**WHAT YOU SHOULD DO**
Pictures stay out; everything else in the records gets transcribed exactly.

== == ==

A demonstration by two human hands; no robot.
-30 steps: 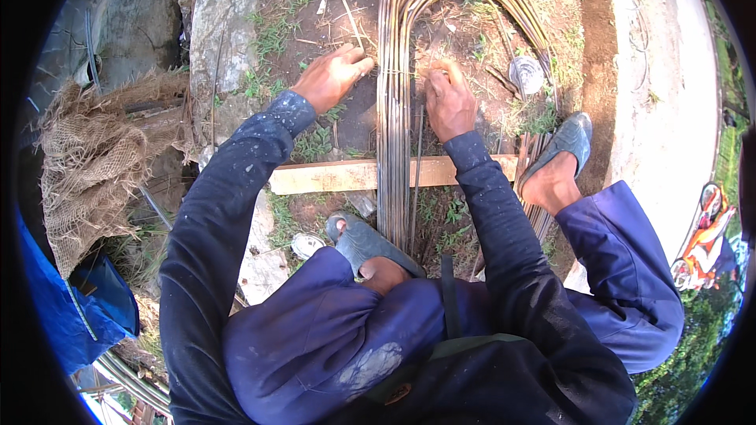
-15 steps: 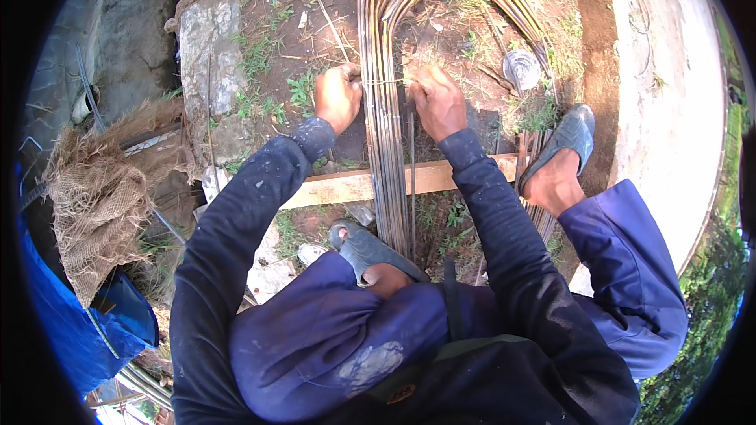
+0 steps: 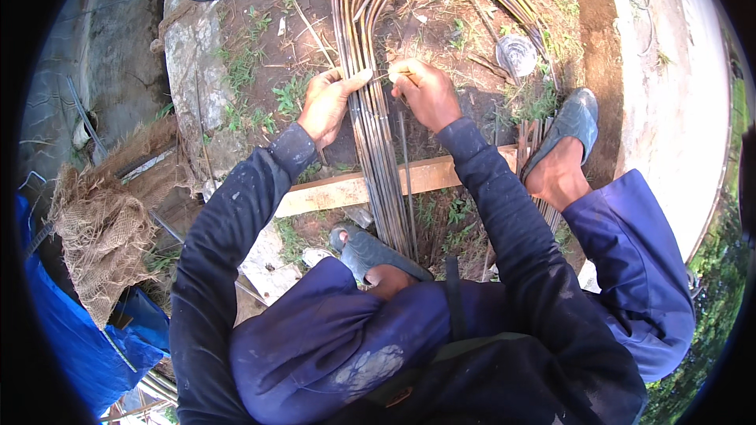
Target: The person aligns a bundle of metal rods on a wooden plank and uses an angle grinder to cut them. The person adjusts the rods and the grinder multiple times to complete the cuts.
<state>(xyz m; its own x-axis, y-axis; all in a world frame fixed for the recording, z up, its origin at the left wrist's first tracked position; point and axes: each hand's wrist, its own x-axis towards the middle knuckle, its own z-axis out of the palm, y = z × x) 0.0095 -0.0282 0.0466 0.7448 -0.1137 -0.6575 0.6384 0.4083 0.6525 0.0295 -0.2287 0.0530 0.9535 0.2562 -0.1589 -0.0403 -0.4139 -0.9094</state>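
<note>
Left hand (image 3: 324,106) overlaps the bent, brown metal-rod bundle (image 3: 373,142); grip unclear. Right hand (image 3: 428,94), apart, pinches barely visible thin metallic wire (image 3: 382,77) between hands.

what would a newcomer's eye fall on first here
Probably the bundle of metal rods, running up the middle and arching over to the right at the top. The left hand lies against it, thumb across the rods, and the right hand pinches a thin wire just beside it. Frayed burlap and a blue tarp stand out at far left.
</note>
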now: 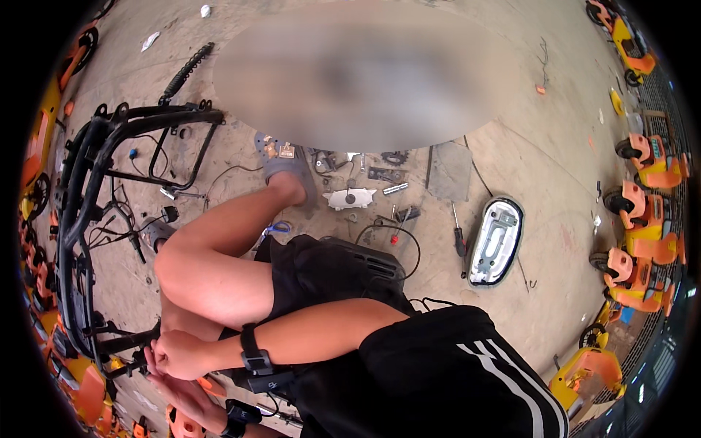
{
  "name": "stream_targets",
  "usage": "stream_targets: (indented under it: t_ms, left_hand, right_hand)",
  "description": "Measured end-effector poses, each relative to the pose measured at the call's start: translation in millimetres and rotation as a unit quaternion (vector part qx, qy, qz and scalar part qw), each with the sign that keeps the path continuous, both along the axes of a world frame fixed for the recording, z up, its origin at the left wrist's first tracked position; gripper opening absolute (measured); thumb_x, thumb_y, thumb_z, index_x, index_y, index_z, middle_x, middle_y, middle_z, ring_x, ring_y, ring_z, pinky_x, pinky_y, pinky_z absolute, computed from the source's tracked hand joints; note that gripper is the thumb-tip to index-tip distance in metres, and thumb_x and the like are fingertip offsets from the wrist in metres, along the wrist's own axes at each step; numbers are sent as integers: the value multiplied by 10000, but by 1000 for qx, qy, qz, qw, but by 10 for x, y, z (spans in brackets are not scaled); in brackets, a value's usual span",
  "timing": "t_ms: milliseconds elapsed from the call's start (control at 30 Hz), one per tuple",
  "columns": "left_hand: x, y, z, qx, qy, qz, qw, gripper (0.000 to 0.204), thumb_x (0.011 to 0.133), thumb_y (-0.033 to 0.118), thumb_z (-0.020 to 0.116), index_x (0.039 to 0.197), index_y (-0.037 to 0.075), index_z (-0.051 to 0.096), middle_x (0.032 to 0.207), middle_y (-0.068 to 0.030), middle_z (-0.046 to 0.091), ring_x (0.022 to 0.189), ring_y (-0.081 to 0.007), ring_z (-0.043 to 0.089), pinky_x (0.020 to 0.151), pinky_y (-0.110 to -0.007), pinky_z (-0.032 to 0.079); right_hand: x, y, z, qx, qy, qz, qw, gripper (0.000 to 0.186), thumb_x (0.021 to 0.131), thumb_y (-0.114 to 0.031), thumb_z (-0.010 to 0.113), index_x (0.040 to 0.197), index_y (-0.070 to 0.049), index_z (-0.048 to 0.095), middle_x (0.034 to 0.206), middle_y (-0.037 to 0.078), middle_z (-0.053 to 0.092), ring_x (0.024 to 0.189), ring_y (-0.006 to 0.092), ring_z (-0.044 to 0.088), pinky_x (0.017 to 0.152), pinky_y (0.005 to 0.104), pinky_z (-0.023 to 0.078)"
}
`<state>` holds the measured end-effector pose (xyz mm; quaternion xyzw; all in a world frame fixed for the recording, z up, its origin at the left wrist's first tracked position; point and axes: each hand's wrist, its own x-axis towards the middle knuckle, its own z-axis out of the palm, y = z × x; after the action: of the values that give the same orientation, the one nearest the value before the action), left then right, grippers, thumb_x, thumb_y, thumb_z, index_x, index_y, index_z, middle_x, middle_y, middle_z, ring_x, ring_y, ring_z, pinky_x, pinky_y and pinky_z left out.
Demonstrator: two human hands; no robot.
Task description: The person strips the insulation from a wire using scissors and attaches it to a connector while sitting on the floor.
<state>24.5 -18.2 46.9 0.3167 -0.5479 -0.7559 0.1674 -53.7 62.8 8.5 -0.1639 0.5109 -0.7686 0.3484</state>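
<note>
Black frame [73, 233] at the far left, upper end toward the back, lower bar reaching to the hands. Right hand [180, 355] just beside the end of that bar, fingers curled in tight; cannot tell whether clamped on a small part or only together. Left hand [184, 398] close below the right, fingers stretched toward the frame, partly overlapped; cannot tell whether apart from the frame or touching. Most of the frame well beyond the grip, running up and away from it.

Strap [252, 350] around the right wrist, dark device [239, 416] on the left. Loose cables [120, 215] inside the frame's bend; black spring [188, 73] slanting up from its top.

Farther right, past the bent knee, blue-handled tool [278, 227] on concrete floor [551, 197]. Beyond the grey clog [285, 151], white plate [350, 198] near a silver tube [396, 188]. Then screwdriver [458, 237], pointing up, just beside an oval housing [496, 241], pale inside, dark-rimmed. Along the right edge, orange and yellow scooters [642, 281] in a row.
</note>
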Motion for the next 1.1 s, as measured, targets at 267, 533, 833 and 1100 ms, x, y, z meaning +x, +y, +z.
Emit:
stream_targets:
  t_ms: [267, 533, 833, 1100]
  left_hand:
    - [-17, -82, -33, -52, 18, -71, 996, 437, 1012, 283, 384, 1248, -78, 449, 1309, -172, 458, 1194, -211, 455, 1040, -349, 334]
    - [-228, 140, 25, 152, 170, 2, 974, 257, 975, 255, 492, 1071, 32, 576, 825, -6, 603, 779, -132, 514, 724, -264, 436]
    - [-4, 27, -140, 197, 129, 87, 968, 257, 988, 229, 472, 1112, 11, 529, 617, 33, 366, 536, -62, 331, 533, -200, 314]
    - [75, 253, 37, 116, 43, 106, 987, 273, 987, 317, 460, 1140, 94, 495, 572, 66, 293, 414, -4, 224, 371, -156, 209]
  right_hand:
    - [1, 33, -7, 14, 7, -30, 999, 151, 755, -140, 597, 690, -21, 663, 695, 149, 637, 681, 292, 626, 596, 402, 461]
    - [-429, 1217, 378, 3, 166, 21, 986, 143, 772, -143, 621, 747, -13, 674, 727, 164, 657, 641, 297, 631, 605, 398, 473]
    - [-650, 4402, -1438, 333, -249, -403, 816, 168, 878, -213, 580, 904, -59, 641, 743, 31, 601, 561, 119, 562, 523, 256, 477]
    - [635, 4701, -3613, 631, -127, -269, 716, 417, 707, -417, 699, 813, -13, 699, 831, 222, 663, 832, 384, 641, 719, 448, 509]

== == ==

**RESPONSE AREA**
A demonstration by two human hands; no robot.
-30 steps: 
-15 steps: 
+0 steps: 
Target: The person aligns a bundle of metal rods on a wooden plank and uses an angle grinder to cut them. The person adjusts the rods and the grinder multiple times to complete the cuts.
<state>(xyz m; its own x-axis, y-axis; all in a world frame fixed for the recording, z up, its origin at the left wrist's first tracked position; point and axes: each hand's wrist, its own x-axis towards the middle knuckle, its own z-axis out of the palm, y = z × x) 0.0095 -0.0282 0.0466 0.7448 -0.1137 -0.6575 0.6384 0.4083 0.6525 0.0295 -0.2287 0.0530 0.9535 0.2562 -0.1589 -0.0403 -0.4139 -0.9094</state>
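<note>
Left hand (image 3: 324,106) overlaps the bent, brown metal-rod bundle (image 3: 373,142); grip unclear. Right hand (image 3: 428,94), apart, pinches barely visible thin metallic wire (image 3: 382,77) between hands.

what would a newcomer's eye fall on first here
Probably the bundle of metal rods, running up the middle and arching over to the right at the top. The left hand lies against it, thumb across the rods, and the right hand pinches a thin wire just beside it. Frayed burlap and a blue tarp stand out at far left.
</note>
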now: 
{
  "name": "stream_targets",
  "usage": "stream_targets: (indented under it: t_ms, left_hand, right_hand)",
  "description": "Measured end-effector poses, each relative to the pose measured at the call's start: translation in millimetres and rotation as a unit quaternion (vector part qx, qy, qz and scalar part qw), each with the sign that keeps the path continuous, both along the axes of a world frame fixed for the recording, z up, its origin at the left wrist's first tracked position; gripper opening absolute (measured); thumb_x, thumb_y, thumb_z, index_x, index_y, index_z, middle_x, middle_y, middle_z, ring_x, ring_y, ring_z, pinky_x, pinky_y, pinky_z absolute, computed from the source's tracked hand joints; note that gripper is the thumb-tip to index-tip distance in metres, and thumb_x and the like are fingertip offsets from the wrist in metres, along the wrist's own axes at each step; numbers are sent as integers: the value multiplied by 10000, but by 1000 for qx, qy, qz, qw, but by 10 for x, y, z (spans in brackets are not scaled); in brackets, a value's usual span",
  "timing": "t_ms: milliseconds elapsed from the call's start (control at 30 Hz), one per tuple",
  "columns": "left_hand: x, y, z, qx, qy, qz, qw, gripper (0.000 to 0.204), thumb_x (0.011 to 0.133), thumb_y (-0.033 to 0.118), thumb_z (-0.020 to 0.116), index_x (0.039 to 0.197), index_y (-0.037 to 0.075), index_z (-0.051 to 0.096), middle_x (0.032 to 0.207), middle_y (-0.068 to 0.030), middle_z (-0.046 to 0.091), ring_x (0.022 to 0.189), ring_y (-0.081 to 0.007), ring_z (-0.043 to 0.089), pinky_x (0.020 to 0.151), pinky_y (-0.110 to -0.007), pinky_z (-0.032 to 0.079); right_hand: x, y, z, qx, qy, qz, qw, gripper (0.000 to 0.186), thumb_x (0.021 to 0.131), thumb_y (-0.114 to 0.031), thumb_z (-0.010 to 0.113), index_x (0.040 to 0.197), index_y (-0.070 to 0.049), index_z (-0.048 to 0.095), middle_x (0.034 to 0.206), middle_y (-0.037 to 0.078), middle_z (-0.053 to 0.092), ring_x (0.024 to 0.189), ring_y (-0.006 to 0.092), ring_z (-0.044 to 0.088), pinky_x (0.017 to 0.152), pinky_y (0.005 to 0.104), pinky_z (-0.023 to 0.078)"
}
`<state>` holds the measured end-effector pose (xyz mm; quaternion xyzw; all in a world frame fixed for the recording, z up, its origin at the left wrist's first tracked position; point and axes: each hand's wrist, its own x-axis towards the middle knuckle, its own z-axis out of the palm, y = z × x; after the action: of the values that give the same orientation, the one nearest the value before the action), left then right, grippers, thumb_x, thumb_y, thumb_z, index_x, index_y, index_z, middle_x, middle_y, middle_z, ring_x, ring_y, ring_z, pinky_x, pinky_y and pinky_z left out.
Demonstrator: two human hands; no robot.
Task description: The person strips the insulation from a wire using scissors and attaches it to a connector while sitting on the floor.
<state>24.5 -18.2 46.9 0.3167 -0.5479 -0.7559 0.1674 -53.7 62.8 8.5 -0.1639 0.5109 -0.7686 0.3484</state>
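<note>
Black frame [73, 233] at the far left, upper end toward the back, lower bar reaching to the hands. Right hand [180, 355] just beside the end of that bar, fingers curled in tight; cannot tell whether clamped on a small part or only together. Left hand [184, 398] close below the right, fingers stretched toward the frame, partly overlapped; cannot tell whether apart from the frame or touching. Most of the frame well beyond the grip, running up and away from it.

Strap [252, 350] around the right wrist, dark device [239, 416] on the left. Loose cables [120, 215] inside the frame's bend; black spring [188, 73] slanting up from its top.

Farther right, past the bent knee, blue-handled tool [278, 227] on concrete floor [551, 197]. Beyond the grey clog [285, 151], white plate [350, 198] near a silver tube [396, 188]. Then screwdriver [458, 237], pointing up, just beside an oval housing [496, 241], pale inside, dark-rimmed. Along the right edge, orange and yellow scooters [642, 281] in a row.
</note>
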Motion for the next 1.1 s, as measured, targets at 267, 533, 833 and 1100 ms, x, y, z meaning +x, +y, +z.
Emit:
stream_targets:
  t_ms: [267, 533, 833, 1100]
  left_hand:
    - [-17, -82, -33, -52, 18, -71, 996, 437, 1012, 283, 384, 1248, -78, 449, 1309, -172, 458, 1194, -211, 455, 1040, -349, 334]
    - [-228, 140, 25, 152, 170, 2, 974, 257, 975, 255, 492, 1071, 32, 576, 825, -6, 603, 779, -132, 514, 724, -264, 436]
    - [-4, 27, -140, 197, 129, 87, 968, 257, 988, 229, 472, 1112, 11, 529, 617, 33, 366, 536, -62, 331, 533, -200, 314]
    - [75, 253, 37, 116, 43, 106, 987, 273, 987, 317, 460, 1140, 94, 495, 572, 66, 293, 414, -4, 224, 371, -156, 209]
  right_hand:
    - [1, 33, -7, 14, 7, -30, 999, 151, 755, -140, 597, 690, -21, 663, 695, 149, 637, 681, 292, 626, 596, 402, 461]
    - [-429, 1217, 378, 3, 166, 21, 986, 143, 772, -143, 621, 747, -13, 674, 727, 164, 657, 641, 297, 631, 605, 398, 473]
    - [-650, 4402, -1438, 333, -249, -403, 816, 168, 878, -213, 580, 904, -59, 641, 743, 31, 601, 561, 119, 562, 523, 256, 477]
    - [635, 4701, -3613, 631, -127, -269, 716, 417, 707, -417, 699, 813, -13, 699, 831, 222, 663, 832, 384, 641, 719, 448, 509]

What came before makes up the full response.